HASH FUNCTION In cryptography, a cryptographic hash function is a transformation that takes an input and returns a fixed-size string, which is called the hash value. Hash functions with this property are used for a variety of computational purposes, including cryptography. The hash value is a concise representation of the longer message or document from which it was computed. The message digest is a sort of "digital fingerprint" of the larger document. Cryptographic hash functions are used to do message integrity checks and digital signatures in various information security applications, such as authentication and message integrity. A hash function takes a string (or 'message') of any length as input and produces a fixed length string as output, sometimes termed a message digest or a digital fingerprint.
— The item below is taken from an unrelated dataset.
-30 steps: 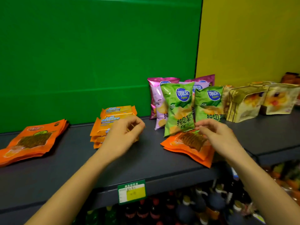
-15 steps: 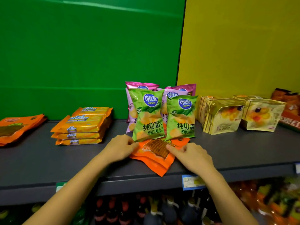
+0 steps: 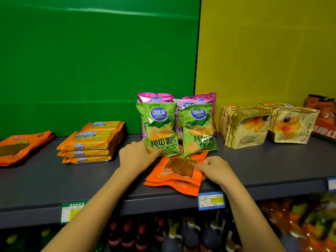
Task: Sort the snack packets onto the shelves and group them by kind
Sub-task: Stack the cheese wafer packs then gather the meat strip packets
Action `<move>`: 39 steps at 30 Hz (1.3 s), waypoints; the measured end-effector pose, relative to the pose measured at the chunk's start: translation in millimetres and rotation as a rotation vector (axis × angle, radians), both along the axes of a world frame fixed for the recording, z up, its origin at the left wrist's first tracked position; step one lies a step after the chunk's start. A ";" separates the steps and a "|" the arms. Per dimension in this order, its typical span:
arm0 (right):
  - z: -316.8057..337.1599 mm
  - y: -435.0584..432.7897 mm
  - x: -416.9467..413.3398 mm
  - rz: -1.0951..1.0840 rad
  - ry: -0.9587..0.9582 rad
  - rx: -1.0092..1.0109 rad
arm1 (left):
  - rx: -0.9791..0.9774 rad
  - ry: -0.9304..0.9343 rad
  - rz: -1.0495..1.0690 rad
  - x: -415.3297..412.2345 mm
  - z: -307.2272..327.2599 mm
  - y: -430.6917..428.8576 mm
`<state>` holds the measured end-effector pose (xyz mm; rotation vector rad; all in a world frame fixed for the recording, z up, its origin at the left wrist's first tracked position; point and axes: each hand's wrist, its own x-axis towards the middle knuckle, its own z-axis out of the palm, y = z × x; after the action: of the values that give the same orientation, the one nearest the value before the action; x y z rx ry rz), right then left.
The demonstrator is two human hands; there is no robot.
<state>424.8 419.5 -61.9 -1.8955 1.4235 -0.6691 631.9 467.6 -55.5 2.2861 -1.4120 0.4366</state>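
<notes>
A small stack of orange snack packets [image 3: 174,177] lies flat at the shelf's [image 3: 91,180] front edge. My right hand [image 3: 213,169] pinches the right edge of the top packet. Two green chip bags [image 3: 160,130] [image 3: 199,130] stand upright with their bottoms resting on the back of that stack. My left hand [image 3: 138,156] has its fingers closed on the lower left corner of the left green bag. Pink chip bags [image 3: 154,97] stand behind the green ones. Another pile of the same orange packets [image 3: 20,147] lies at the far left.
Stacked Cal Cheese wafer packs [image 3: 91,142] lie left of the chips. Gold croissant packs [image 3: 247,128] [image 3: 292,124] stand to the right, with an orange-red box [image 3: 325,122] beyond. Price tags [image 3: 211,200] hang on the shelf lip. Bottles [image 3: 189,233] fill the shelf below.
My left hand left the wafer packs and came right to the green bag's lower corner. My right hand shifted to the orange packet's right edge. The view panned right and closer.
</notes>
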 end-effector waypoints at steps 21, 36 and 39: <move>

A hash value (also called a "digest" or a "checksum") is a kind of "signature" for a stream of data that represents the contents. One analogy that explains the role of the hash function would be the "tamper-evident" seals used on a software package. In various standards and applications, the two mostcommonly used hash functions are MD5 and SHA-1. In 2005, security flaws were identified in both algorithms. In 2007 the National Institute of Standards and Technology announced a contest to design a hash function which will be given the name SHA-3 and be the subject of a FIPS standard.